# Galaxy Collision Demo
## The Prompt
```
Simulate two galaxies colliding using the molecular MCP gravitational N-body tools.
Create two clusters of particles representing disk galaxies, set them on a collision
course, and render the merger animation showing tidal tail formation.
```
## MCP Tool Sequence
### Step 1: Create First Galaxy
```
mcp__molecular-mcp__create_particles
n_particles: 500
box_size: [200, 200]
temperature: 0.3
```
**Response:**
```json
{"system_id": "system://galaxy1", "n_particles": 500}
```
Note: For a proper disk galaxy structure, you'd want to customize the initial
positions and velocities to create rotation. The basic `create_particles` gives
random positions with Maxwell-Boltzmann velocities.

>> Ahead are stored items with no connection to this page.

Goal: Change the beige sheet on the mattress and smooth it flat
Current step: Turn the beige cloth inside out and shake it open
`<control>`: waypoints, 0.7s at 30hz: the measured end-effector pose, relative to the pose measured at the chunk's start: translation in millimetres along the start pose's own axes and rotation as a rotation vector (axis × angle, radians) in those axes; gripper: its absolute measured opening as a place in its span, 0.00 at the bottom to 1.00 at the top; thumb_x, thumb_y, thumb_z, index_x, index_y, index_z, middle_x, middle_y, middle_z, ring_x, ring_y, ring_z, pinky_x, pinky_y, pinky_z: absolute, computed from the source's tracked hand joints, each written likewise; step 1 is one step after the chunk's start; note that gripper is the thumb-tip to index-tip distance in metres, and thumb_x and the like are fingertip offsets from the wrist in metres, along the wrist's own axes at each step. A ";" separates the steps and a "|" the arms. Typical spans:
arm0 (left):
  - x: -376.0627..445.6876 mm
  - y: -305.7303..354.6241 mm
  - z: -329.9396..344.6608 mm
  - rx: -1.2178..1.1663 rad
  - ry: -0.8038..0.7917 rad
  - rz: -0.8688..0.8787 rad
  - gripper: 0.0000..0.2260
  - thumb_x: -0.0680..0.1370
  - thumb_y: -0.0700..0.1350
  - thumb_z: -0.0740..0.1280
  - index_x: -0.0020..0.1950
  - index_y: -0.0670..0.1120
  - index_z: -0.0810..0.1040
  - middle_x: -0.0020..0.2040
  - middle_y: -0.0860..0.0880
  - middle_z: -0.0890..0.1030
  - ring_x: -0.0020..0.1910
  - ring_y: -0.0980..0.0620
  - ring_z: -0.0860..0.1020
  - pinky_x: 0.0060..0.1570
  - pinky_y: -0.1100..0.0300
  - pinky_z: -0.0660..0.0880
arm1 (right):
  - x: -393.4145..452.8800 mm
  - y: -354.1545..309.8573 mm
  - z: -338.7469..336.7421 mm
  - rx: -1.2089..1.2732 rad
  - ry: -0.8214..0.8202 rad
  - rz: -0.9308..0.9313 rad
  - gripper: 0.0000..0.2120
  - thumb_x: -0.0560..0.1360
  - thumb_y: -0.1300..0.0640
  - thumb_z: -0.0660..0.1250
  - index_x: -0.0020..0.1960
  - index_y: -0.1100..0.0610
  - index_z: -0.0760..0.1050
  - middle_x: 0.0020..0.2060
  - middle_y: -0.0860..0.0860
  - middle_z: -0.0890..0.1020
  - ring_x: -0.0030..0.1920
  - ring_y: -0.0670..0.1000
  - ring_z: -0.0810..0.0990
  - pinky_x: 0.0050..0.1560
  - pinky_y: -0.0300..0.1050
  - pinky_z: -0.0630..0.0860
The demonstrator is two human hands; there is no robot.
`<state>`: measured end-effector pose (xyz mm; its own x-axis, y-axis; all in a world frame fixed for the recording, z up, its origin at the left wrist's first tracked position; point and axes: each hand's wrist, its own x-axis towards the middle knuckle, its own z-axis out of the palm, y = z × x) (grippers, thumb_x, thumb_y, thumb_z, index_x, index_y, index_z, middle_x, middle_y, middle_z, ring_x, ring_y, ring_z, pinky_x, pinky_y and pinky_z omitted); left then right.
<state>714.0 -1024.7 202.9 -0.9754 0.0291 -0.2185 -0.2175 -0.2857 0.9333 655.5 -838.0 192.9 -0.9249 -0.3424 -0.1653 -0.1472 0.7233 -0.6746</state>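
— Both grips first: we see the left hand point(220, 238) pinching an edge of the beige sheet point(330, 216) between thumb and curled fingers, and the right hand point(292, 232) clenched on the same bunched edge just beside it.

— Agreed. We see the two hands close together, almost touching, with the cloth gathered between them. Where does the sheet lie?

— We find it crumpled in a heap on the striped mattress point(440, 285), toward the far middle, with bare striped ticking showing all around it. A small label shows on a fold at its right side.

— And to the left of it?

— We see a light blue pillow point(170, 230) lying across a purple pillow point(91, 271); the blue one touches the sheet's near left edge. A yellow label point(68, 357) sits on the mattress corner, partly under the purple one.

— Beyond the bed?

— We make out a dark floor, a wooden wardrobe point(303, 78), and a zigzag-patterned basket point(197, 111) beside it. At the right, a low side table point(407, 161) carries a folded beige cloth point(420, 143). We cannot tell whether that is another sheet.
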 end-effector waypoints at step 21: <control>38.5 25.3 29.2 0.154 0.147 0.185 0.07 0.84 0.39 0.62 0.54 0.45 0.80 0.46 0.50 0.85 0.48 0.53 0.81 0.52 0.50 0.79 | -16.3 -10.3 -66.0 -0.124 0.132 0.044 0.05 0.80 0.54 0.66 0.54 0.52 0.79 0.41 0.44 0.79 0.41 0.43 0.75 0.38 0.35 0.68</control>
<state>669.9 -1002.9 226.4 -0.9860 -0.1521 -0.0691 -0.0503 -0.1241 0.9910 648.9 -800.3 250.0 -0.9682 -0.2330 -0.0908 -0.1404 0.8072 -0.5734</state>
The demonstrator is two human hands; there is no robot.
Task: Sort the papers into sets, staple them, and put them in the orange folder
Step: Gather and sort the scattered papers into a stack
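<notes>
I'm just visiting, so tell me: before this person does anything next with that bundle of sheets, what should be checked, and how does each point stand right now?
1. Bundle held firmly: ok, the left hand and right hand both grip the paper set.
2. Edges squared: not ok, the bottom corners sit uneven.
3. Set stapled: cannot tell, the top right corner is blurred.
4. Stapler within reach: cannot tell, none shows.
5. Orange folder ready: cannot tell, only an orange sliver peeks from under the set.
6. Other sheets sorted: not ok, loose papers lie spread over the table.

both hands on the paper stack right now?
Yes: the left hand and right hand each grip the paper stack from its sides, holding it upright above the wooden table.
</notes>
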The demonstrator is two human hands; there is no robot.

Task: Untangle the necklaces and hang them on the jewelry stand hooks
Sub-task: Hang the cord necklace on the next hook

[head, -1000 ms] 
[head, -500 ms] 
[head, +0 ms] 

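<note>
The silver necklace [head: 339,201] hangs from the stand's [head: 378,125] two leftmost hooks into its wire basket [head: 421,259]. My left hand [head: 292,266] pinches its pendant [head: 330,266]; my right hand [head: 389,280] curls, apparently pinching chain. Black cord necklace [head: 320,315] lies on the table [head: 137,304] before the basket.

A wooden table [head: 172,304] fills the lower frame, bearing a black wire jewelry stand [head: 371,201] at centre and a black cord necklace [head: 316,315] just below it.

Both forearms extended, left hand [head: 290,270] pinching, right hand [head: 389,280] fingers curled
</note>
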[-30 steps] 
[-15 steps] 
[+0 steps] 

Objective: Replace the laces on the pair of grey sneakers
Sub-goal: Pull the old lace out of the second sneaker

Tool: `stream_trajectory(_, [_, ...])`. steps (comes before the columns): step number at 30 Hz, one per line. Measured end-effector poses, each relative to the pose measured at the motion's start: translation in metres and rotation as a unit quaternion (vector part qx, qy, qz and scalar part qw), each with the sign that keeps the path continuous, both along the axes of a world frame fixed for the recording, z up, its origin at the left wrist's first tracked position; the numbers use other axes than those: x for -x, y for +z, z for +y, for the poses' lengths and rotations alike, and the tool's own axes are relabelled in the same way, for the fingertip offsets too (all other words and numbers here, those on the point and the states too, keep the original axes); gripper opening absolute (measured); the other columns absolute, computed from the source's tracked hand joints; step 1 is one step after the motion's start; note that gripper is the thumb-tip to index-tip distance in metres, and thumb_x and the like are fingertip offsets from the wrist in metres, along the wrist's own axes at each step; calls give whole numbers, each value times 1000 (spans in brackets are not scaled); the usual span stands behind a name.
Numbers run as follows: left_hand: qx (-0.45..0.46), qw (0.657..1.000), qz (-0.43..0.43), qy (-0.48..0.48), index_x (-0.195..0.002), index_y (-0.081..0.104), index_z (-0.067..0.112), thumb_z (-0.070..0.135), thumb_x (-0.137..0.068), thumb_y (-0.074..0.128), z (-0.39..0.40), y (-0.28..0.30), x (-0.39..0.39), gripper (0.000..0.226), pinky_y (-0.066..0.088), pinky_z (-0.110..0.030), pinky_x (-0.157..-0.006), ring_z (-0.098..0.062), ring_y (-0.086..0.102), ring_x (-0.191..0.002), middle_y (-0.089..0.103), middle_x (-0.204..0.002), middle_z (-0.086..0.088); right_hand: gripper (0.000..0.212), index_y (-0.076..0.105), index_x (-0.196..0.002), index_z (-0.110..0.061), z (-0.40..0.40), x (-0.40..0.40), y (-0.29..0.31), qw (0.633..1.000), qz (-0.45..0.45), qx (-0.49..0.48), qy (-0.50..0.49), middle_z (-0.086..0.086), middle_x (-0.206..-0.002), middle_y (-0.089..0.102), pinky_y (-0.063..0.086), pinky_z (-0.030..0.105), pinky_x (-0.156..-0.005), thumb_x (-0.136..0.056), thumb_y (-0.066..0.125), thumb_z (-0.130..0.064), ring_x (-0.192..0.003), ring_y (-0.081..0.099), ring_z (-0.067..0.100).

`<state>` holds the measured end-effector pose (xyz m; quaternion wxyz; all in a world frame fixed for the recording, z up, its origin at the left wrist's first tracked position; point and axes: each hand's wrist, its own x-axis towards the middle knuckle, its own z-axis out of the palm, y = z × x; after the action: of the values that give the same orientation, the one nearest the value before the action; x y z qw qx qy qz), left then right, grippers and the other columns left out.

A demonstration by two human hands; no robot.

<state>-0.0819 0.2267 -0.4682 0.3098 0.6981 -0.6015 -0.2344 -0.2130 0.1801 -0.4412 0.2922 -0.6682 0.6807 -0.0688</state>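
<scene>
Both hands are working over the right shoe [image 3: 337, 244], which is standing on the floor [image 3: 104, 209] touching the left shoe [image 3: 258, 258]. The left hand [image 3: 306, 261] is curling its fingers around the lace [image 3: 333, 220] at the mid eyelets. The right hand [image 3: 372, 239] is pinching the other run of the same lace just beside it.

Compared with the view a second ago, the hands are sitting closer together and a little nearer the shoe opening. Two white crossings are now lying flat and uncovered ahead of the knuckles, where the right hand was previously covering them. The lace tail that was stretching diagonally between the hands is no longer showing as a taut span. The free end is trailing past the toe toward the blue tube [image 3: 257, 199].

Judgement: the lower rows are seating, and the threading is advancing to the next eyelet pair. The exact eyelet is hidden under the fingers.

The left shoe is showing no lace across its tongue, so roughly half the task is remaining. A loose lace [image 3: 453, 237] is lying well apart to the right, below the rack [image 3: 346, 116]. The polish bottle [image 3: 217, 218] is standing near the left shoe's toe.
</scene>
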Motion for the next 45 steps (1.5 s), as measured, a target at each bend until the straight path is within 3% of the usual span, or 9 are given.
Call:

### Step 2: Add Gravitational Potential
```
mcp__molecular-mcp__add_potential
system_id: "system://galaxy1"
potential_type: "gravitational"
epsilon: 1.0
softening: 2.0
```
**Response:**
```json
{"system_id": "system://galaxy1", "potential": "gravitational"}
```
### Step 3: Run N-body Simulation
```
mcp__molecular-mcp__run_md
system_id: "system://galaxy1"
n_steps: 2000
dt: 0.01
```
**Response:**
```json
{"trajectory_id": "trajectory://traj123", "frames": 100, "status": "completed"}
```
### Step 4: Render Animation
```
mcp__molecular-mcp__render_trajectory
trajectory_id: "trajectory://traj123"
output_path: "/tmp/galaxy_collision.gif"
```
**Response:**
```json
{"output_path": "/tmp/galaxy_collision.gif", "status": "completed", "frames": 100}
```
## Two-Galaxy Collision Setup
For a proper collision, you need to:
1. Create two separate particle systems
2. Position them apart with opposite velocities
3. Combine into one system
4. Add gravitational potential
5. Run the simulation
### Example Prompt for Full Collision
```
Create a dramatic galaxy collision:
1. Generate 400 particles for galaxy A centered at (-50, 0) moving right
2. Generate 400 particles for galaxy B centered at (50, 0) moving left
3. Combine them into one gravitational system
4. Simulate for 3000 steps to see tidal tails form
5. Render the animation
```
## The Physics
### Gravitational Force with Softening
The force between particles uses softening to prevent singularities:
$$F = \frac{G m_1 m_2}{(r^2 + \epsilon^2)^{3/2}} \hat{r}$$
Where:
- $G$ is the gravitational constant (epsilon parameter)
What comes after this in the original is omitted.